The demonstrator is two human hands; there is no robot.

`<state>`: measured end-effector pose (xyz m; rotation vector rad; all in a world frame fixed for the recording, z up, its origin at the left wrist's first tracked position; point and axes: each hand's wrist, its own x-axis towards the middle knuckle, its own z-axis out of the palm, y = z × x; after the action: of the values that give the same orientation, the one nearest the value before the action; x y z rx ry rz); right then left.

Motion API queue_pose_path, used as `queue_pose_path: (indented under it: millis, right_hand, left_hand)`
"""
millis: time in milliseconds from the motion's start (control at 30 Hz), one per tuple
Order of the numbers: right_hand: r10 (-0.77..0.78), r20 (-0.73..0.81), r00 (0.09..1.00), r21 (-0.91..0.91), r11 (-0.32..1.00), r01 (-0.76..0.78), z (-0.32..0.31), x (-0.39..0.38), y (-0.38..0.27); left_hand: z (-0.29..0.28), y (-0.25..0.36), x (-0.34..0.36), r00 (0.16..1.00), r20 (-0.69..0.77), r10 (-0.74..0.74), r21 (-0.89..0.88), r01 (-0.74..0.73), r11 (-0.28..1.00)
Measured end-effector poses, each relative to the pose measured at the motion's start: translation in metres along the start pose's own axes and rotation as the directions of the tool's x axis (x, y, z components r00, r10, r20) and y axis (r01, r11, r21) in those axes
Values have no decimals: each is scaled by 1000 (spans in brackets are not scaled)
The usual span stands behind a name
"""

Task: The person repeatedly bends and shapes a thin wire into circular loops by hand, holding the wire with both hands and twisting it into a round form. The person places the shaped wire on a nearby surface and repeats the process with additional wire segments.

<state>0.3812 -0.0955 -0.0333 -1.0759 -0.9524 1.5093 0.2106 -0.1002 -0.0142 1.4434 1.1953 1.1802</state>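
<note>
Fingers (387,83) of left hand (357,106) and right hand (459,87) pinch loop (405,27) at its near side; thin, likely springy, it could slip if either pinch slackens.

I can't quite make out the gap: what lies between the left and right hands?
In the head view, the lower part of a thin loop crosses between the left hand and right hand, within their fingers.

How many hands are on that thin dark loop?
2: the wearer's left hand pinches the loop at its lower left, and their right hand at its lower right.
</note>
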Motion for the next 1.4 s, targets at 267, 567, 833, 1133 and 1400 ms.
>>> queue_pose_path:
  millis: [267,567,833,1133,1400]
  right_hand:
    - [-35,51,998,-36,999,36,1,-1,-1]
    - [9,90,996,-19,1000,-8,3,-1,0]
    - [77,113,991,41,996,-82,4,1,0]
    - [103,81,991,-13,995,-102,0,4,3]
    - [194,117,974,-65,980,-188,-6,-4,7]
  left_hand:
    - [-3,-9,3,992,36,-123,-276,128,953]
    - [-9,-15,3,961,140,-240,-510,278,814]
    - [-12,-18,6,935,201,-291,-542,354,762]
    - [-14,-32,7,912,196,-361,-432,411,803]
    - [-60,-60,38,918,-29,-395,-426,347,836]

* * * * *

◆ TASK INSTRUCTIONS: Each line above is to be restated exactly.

◆ COMPLETED TASK:
The demonstrator is two human hands; there is no robot.

`<state>`: measured end-effector pose (xyz m; rotation vector rad; all in a world frame fixed for the recording, z up, its origin at the left wrist's first tracked position; point and axes: each hand's wrist, its own x-axis towards the middle knuckle, its own z-axis out of the palm, y = z × x; after the action: of the values that give the same orientation, the one nearest the value before the action; x y z rx ry rz); right then left.

Motion API queue_pose_path, used as `queue_pose_path: (indented under it: millis, right_hand, left_hand)`
"""
millis: time in milliseconds from the motion's start (control at 30 Hz), one per tuple
Order of the numbers: right_hand: r10 (-0.77..0.78), r20 (-0.73..0.81), r00 (0.09..1.00), r21 (-0.91..0.91), r11 (-0.32..1.00), r01 (-0.76..0.78), z (-0.32..0.31), x (-0.39..0.38), y (-0.38..0.27); left_hand: z (-0.29..0.28), y (-0.25..0.36), x (-0.34..0.36), r00 (0.16..1.00), r20 (-0.69..0.77), r10 (-0.74..0.74), r21 (-0.89..0.88), r01 (-0.74..0.73), r11 (-0.28..1.00)
Measured end-effector poses, each relative to the pose measured at the motion's start: translation in metres along the start pose's own axes and rotation as the directions of the tool's x axis (x, y, z components r00, r10, r20) and y axis (r01, r11, r21) in those axes
Values have no decimals: each is scaled by 1000 (spans in brackets are not scaled)
The usual span stands behind a name
"""

Task: The person repeatedly bends and shapes a thin wire into circular loops by hand, holding the wire with both hands and twisting it into a round form. The person places the shaped wire on a nearby surface and repeats the process with additional wire segments.

<state>0.3812 -0.0955 -0.0333 -1.0759 -0.9524 1.5093 0.2106 -0.1002 -0.0142 1.4434 1.1953 1.1802</state>
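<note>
Fingers (387,83) of left hand (357,106) and right hand (459,87) pinch loop (405,27) at its near side; thin, likely springy, it could slip if either pinch slackens.

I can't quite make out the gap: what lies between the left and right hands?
In the head view, the lower part of a thin loop crosses between the left hand and right hand, within their fingers.

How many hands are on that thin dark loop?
2: the wearer's left hand pinches the loop at its lower left, and their right hand at its lower right.
</note>
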Motion for the next 1.4 s, targets at 267, 567, 833, 1133 and 1400 ms.
>>> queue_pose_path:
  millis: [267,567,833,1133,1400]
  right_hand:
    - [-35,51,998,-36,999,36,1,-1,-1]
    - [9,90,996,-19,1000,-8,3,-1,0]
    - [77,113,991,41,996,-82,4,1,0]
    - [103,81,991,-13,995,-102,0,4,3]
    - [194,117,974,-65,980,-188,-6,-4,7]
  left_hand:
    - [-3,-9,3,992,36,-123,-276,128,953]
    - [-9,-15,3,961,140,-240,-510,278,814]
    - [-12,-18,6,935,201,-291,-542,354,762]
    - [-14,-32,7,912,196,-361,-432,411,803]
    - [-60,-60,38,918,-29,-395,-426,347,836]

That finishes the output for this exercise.